For both patent Applicants and Patent Office Examiners, the Supreme Court’s 2014 Alice Corp. v. CLS Bank International decision has created ongoing uncertainty as to the proper scope of subject matter that should be excluded from patent protection. Since the Alice decision, there have been over 40 relevant decisions at the Court of Appeals for the Federal Circuit (and many more at the lower courts) that each attempt to interpret Alice in applying 35 U.S.C. §101. However, many examiners in the business method art units have allowed only a handful of application since the Alice decision, and many patent applicants have abandoned their patent applications after repeated rejections under section 101.
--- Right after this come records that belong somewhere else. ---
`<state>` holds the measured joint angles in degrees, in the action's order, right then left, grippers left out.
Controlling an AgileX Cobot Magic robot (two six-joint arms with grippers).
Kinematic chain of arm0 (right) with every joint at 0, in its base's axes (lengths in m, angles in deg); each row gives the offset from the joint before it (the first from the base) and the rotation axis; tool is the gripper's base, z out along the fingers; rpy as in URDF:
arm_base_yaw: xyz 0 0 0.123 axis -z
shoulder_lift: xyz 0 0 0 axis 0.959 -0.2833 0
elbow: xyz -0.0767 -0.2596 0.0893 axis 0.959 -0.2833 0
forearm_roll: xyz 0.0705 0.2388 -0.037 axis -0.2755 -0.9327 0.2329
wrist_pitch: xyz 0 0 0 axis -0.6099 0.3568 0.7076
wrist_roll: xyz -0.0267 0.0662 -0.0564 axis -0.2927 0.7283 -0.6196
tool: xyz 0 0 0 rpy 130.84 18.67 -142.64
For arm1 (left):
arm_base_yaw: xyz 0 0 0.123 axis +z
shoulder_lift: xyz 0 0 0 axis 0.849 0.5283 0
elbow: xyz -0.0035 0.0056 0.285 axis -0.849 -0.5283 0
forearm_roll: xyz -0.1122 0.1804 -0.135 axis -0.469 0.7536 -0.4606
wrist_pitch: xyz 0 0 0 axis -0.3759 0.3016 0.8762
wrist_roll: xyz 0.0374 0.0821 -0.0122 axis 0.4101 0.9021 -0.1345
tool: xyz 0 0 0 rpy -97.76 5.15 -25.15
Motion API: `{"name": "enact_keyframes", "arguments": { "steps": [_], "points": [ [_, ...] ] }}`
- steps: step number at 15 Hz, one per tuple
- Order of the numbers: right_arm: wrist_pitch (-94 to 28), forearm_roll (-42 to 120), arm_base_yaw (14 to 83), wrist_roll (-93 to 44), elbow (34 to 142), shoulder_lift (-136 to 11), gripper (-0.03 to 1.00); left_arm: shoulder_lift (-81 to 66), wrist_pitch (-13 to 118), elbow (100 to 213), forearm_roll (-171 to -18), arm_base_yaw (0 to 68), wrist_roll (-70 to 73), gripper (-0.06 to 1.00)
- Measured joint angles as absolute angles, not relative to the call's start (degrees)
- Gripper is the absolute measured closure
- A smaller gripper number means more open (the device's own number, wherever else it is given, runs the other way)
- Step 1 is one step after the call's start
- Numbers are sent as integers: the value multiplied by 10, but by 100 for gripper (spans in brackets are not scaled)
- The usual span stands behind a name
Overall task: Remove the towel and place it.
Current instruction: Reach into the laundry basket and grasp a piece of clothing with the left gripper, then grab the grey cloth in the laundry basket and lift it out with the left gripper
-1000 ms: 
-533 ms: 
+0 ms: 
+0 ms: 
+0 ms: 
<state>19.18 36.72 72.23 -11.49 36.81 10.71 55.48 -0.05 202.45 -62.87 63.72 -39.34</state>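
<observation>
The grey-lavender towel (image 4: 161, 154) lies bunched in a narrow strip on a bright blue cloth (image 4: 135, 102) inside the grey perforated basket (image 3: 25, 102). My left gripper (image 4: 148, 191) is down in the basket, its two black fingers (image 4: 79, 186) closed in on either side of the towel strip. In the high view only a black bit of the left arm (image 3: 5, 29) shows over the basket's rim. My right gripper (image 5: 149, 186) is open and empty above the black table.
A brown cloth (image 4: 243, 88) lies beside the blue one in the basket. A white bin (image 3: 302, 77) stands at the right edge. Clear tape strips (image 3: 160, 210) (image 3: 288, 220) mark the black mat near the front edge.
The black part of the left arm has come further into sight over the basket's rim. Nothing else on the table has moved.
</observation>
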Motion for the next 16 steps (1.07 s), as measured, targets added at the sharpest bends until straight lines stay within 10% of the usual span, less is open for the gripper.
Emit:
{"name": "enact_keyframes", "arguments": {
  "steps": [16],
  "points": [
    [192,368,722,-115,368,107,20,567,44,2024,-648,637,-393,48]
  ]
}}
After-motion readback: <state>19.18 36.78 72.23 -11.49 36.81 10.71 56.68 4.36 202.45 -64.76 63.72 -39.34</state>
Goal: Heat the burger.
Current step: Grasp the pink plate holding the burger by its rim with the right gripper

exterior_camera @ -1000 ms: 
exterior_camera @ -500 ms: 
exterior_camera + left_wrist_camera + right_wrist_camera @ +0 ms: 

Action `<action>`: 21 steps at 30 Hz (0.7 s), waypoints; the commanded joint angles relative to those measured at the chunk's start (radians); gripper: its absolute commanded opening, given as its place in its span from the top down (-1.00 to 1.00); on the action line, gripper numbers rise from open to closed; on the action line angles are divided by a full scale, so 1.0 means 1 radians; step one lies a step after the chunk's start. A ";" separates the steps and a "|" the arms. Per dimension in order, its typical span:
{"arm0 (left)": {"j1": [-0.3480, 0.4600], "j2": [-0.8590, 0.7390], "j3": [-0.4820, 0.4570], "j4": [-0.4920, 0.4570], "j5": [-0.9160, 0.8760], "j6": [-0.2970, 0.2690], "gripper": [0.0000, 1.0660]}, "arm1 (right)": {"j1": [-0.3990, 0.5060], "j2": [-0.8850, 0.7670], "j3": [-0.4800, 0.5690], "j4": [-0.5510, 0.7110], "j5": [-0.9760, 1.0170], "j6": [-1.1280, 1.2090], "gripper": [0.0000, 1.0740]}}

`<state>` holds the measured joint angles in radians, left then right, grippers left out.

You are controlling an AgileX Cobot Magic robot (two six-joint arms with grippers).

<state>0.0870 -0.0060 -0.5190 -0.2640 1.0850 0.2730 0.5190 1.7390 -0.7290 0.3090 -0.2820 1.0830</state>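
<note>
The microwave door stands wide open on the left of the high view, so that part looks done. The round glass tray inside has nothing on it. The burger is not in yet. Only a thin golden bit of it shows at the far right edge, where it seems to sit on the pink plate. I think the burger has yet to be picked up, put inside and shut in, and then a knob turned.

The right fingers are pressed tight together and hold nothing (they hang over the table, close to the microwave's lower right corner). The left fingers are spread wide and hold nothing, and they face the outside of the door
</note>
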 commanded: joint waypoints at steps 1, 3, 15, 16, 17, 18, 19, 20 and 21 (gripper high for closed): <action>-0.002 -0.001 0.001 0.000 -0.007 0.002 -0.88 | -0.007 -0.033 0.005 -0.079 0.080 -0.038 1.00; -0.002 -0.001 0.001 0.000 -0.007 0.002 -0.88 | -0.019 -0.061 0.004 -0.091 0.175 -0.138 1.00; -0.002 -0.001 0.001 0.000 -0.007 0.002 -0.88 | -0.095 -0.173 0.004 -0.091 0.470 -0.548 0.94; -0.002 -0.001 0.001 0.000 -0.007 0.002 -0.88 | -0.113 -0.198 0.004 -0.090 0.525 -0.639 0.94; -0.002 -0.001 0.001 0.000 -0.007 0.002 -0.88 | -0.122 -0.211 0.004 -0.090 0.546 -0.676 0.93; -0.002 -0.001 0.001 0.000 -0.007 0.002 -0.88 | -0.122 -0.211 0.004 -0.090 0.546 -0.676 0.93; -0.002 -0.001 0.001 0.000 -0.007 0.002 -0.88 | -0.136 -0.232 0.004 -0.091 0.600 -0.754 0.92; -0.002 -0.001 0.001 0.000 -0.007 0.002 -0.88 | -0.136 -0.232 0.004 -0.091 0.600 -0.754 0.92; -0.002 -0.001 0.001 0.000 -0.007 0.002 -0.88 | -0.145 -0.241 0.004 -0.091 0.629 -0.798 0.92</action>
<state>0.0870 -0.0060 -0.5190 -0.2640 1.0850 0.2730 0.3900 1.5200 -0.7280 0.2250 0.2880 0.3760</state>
With rumors of updated 101 examination guidelines circulating , Andrei Iancu, Director of the United States Patent and Trademark Office, provided his opinion on the rocky terrain of patent subject matter eligibility in his remarks at the Intellectual Property Owners Association’s 46th Annual Meeting on September 24, 2018. He explained some problems he sees with the law of 101:

Let me put this in my own words: How can a claim be novel enough to pass 102 and nonobvious enough to pass 103, yet lack an “inventive concept” and therefore fail 101? Or, how can a claim be concrete enough so that one of skill in the art can make it without undue experimentation, and pass 112, yet abstract enough to fail 101? How can something concrete be abstract? These problems confound the most sophisticated practitioners in our patent system. People simply don’t know how to draw these distinctions. If something is not inventive, then invalidate it under 102 or 103. If something is indefinite, or too broad to be fully enabled or described, then invalidate it under 112.
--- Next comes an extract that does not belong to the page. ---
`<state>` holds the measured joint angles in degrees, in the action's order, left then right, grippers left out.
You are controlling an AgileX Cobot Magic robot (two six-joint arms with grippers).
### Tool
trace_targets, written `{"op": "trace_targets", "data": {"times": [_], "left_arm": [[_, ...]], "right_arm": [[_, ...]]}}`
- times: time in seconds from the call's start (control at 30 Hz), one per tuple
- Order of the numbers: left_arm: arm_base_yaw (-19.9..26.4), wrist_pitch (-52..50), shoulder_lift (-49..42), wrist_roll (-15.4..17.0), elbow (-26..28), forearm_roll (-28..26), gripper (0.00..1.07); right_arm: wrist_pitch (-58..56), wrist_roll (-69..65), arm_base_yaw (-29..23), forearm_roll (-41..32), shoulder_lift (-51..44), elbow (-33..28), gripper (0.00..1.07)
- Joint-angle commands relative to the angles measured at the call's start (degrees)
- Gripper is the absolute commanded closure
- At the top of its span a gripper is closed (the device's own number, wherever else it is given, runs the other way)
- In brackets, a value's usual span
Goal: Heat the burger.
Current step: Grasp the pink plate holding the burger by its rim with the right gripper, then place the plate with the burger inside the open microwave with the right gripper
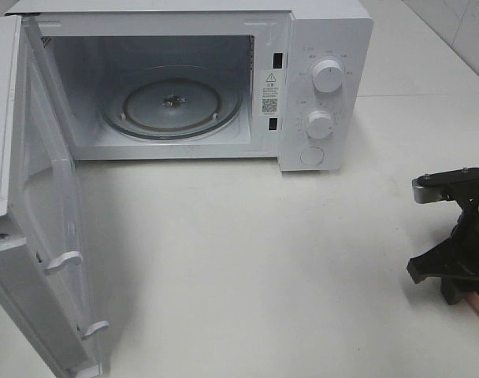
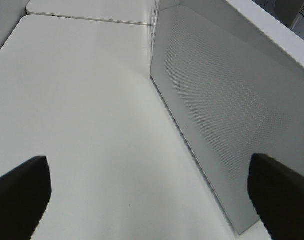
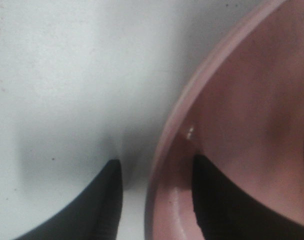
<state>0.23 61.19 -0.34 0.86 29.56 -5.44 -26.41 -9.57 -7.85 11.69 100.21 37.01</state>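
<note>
- Right gripper (image 3: 154,161) sits low right in the high view, half wide, 1 finger on each side of the pink plate (image 3: 169,125) rim, not pinching.
- Left gripper (image 2: 149,187) is spread wide beside the white microwave door (image 2: 227,100).
- Burger: I cannot tell where it is.

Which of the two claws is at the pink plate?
The right gripper: its fingers straddle the plate rim, one inside, one outside. The left gripper hangs wide open over bare table.
</note>
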Motion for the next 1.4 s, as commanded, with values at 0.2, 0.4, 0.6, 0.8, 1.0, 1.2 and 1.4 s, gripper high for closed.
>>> {"op": "trace_targets", "data": {"times": [0.2,0.4,0.6,0.8,1.0,1.2,1.4], "left_arm": [[0.17,0.0,-0.97,0.0,0.0,-0.17,0.07],[0.17,0.0,-0.97,0.0,0.0,-0.17,0.07],[0.17,0.0,-0.97,0.0,0.0,-0.17,0.07],[0.17,0.0,-0.97,0.0,0.0,-0.17,0.07],[0.17,0.0,-0.97,0.0,0.0,-0.17,0.07],[0.17,0.0,-0.97,0.0,0.0,-0.17,0.07],[0.17,0.0,-0.97,0.0,0.0,-0.17,0.07]], "right_arm": [[-0.17,-0.29,0.06,-0.11,1.95,-0.57,1.07],[-0.69,-0.74,-0.34,-0.17,1.78,-0.52,1.07],[-2.35,-2.52,-0.34,0.34,0.11,-0.52,1.07],[-3.67,-6.88,-2.23,4.13,-2.12,-0.52,1.07],[-7.05,-15.58,-5.56,13.29,-2.69,-0.52,1.07],[-10.77,-22.06,-9.57,19.77,-2.69,-0.52,1.07],[-14.09,-24.52,-13.01,22.46,-2.75,-0.52,1.07]]}}
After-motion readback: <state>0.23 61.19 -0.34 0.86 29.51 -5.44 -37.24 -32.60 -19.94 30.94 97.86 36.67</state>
To further simplify application of 35 U.S.C. §101, Director Iancu proposed a “synthesis” of previously identified abstract ideas into just three categories:

  • Mathematical concepts like mathematical relationships, formulas, and calculations
  • Certain methods of organizing human interactions, such as fundamental economic practices, commercial and legal interactions, managing relationships or interactions between people, and advertising, marketing, and sales activities; and
  • Mental processes, which are concepts performed in the human mind, such as forming an observation, evaluation, judgment, or opinion.

With reference to the “directed to” requirement in the first step of the 101 analysis, Director Iancu proposes new guidance clarifying that Supreme Court Jurisprudence “effectively allows claims that include otherwise excluded matter as long as that matter is integrated into a practical application.” He explains that a practical application can include “a useful article of commerce or manufacture,” citing to a prior Supreme Court decision, Le Roy v. Tathem.

In the authors’ view, development of updated Patent Office examination procedures that incorporate Director Iancu’s suggestions should provide a more consistent and predictable standard for determining whether claims are “directed to” a prohibited category, which would ultimately benefit the economy.